The proteome is dynamic and regulated by post-translational modifications (PTM), which when aberrant can lead to uncontrolled proliferation and tumorigenesis. Prediction of impaired PTM cannot be achieved through genome and transcriptome analysis, it can only be detected through proteomic approaches that identify abnormal protein activity and/or abundance of the modified variant [29]. Proteins exist in variable PTM states and detection of less abundant forms may be challenging. To improve sensitivity, it has become common practice, when possible, to incorporate an enrichment step in the sample preparation procedure that extracts peptides containing the targeted modification [30,31]. Enriched peptides are subsequently analyzed through mass spectrometry techniques and the PTM of distinct proteins is quantified. Antibody-based techniques can also be used for PTM analysis when the modified epitope is recognized with high specificity and there is no background signal interference from other variants of the protein.

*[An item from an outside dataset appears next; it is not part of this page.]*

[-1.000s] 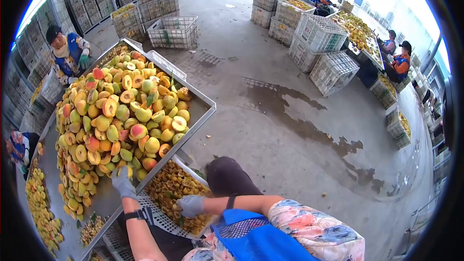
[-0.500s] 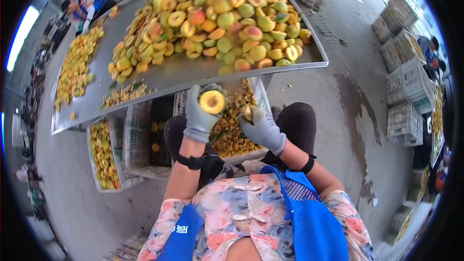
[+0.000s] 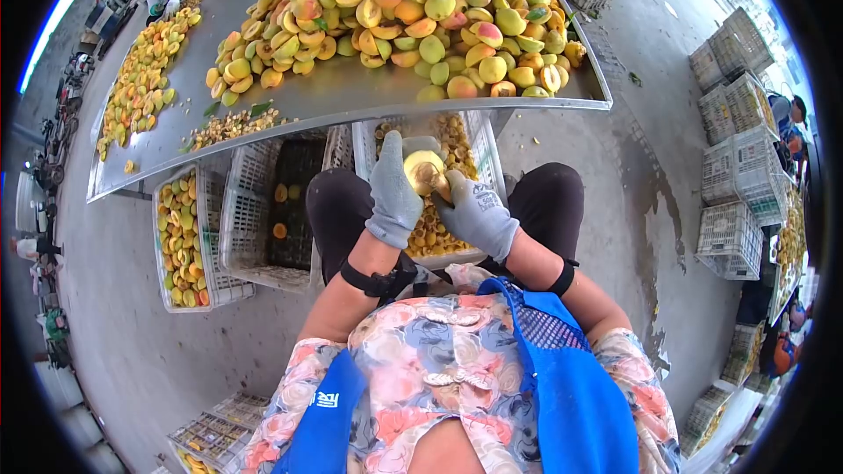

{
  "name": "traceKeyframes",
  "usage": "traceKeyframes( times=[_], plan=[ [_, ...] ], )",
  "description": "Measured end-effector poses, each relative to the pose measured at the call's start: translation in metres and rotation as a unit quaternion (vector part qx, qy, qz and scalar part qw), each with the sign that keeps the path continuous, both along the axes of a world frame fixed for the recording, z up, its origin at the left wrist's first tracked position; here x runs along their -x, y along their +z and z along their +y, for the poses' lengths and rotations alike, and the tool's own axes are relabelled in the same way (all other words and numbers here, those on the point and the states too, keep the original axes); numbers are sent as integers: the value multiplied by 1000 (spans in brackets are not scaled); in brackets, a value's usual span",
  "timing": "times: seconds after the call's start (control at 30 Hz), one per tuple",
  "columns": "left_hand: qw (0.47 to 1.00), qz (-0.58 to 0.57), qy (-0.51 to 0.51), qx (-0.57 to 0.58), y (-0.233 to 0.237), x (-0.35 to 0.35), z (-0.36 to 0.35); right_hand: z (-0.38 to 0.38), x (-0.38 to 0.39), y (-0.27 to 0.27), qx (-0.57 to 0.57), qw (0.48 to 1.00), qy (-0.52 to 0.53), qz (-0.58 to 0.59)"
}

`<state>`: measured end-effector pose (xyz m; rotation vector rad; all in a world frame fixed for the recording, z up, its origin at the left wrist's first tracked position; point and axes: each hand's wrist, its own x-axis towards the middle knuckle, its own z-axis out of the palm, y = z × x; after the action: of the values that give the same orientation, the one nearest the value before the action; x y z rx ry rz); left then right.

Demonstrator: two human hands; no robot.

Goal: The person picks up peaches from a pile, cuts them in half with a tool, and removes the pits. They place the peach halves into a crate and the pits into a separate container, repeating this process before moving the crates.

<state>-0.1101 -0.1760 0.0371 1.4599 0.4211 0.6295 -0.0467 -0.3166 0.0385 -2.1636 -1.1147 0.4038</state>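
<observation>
- In the head view I saw the left hand closed round a peach half at the centre of the frame, its cut face turned up toward the camera.
- The right hand sat just right of and below the fruit, with its fingertips touching the lower right edge. The fingers were curled, and I could not tell whether they pinched a tool or only pressed on the fruit.
- The fruit was round, so I read no long axis. Both hands met on it.
- Straight beneath the hands, between the knees, stood a white crate of scraps.
- The metal table ran across the frame just above the hands, its near edge apart from them.
- The pile of peaches lay at upper centre, well apart.
- I saw open floor to the right, and a crate of halves at the left.
</observation>
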Motion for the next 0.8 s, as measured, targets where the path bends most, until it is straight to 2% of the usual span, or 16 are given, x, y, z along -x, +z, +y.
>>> traceKeyframes(
  times=[0.07,0.17,0.3,0.4,0.5,0.63,0.73,0.77,0.8],
  plan=[
    [994,-24,-9,105,-3,-3,-3,-2,-2,0,15,1000,4,0],
    [994,5,5,108,-7,-6,-8,-9,-5,-4,39,999,15,-7],
    [969,7,22,246,-11,-9,-19,-15,-6,-16,55,998,9,11],
    [965,-21,38,259,-13,-11,-24,-13,0,-40,-19,999,9,42],
    [964,-21,65,255,-20,-12,-25,-10,2,-43,24,999,0,38],
    [965,19,73,249,-26,-11,-25,-14,-10,-52,16,999,40,-15],
    [964,29,85,249,-29,-13,-25,-9,-1,-67,-11,997,37,73],
    [971,30,81,223,-23,-12,-26,-3,6,-69,-106,986,75,105],
    [974,26,71,215,-18,-13,-26,-2,7,-70,-118,980,69,142]
  ],
)
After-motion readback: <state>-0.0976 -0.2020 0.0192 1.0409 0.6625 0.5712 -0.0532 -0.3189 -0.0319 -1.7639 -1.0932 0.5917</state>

Impaired phosphorylation, usually hyperphosphorylation, is well-established as a cause for dysregulation of cell signaling and carcinogenesis [32]. Therefore, it is not surprising that abnormal kinase activity and overexpression are frequently associated with an oncogenic phenotype. For example, genetic alterations and increased expression of the human epidermal growth factor receptor 2 (HER2) tyrosine kinase are implicated in certain breast and ovarian cancers [33,34]. Although aggressive, HER2 positive breast cancer is susceptible to HER2 targeted therapies that block receptor signaling through antibody binding (trastuzumab and pertuzumab) or by inhibiting kinase activity (lapatinib and neratinib). Unfortunately, these HER2 targeted therapies are not efficacious in HER2 positive ovarian cancer patients, suggesting differences in kinase regulation and signaling [35]. Similarly, genetic alterations in the epidermal growth factor receptor (EGFR) tyrosine kinase are observed in non-small cell lung carcinoma (NSCLC) and while treatment with EGFR-tyrosine kinase inhibitors shows promise in some patients, others develop resistance overtime due to selection for EGFR mutants such asT490M that are not susceptible to kinase inhibition [36,37,38,39].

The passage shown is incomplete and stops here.